We round a corner and pull into a drive, and I swallow bits of sandpaper at the sight in front of me. This house is nothing like theirs. Nothing at all. My throat is dry and my mouth hurts from biting the inside of my cheek.
“Are you sure this is it?” I ask Todd. My voice shakes on the last word, but he must not notice because he doesn’t respond. It isn’t until I turn my head and look at him that I see why.
This house is huge.
And he’s staring at it like he’s never seen anything this large before.
I know the feeling. Houses like this just don’t exist, at least not in real life. Not outside the two-dimensional confines of a forty-two-inch rectangle screen hanging on a living room wall.
“This is the address.”
He says this, but he doesn’t bother checking to see if his words match the numbers on the paper. I nod beside him as we continue to stare out the window. There’s so much to say, but like all the other moments just like this one that have lined up behind me, there’s nothing that makes speaking worth it.
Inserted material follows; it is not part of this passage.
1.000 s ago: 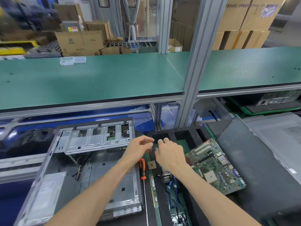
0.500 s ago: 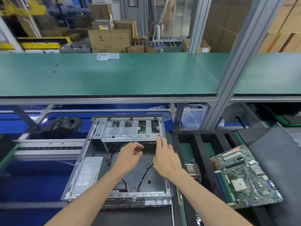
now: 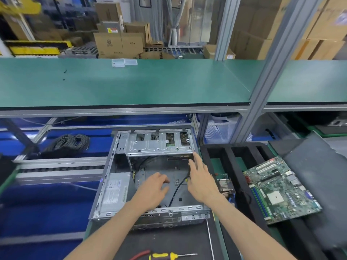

This is my home as soon as Todd drives away; there’s no sense in trying to deny it or stall for time to adapt. Shelly is still pregnant, the baby is still practically eating her, and thrusting myself into some strange land of limbo won’t change things. Still, prolonging the situation makes me feel a little more in control of my fate, even though my fate is almost always followed by a loud clang of doom in its wake. I turn my attention to the house again. I guess it’s time to climb out of the car.
It’s huge in a way that would make Beverly Hills the perfect backdrop but makes Chouteau, Oklahoma seem like an accidental landing spot. Like someone dreamed of a mansion but couldn’t afford one in a place that mattered, so they settled for this out-of-the-way location where size and status don’t mean anything. It’s a waste.
It’s enormous.
Except even to my untrained eye, more than a few things about this place are weird.
Mostly because a lot of things are missing.
And because, though the house looks new and barely lived in, it also looks like it was built a couple of decades ago and only recently moved into. And even that feels incomplete. A small trailer sits to the left of the mangled driveway, the kind that might be pulled behind a pickup for a weekend camping trip. It’s closed except for a crack in the door’s opening, and through it a mattress and a four-foot pile of bedding is visible. The blankets look old and worn, maybe bought from a secondhand store and left there until a reason for their existence comes to light. I look at the blankets, suddenly filled with an irrational fear that
I’m
the reason. That I’ll have to curl up under their dust-covered layers and fall asleep tonight. The thought of lying underneath someone else’s grime and dirt gives me nothing but nightmares, the kind you have when you’re wide awake and staring unseeing at nothing but your bleak, bleak future.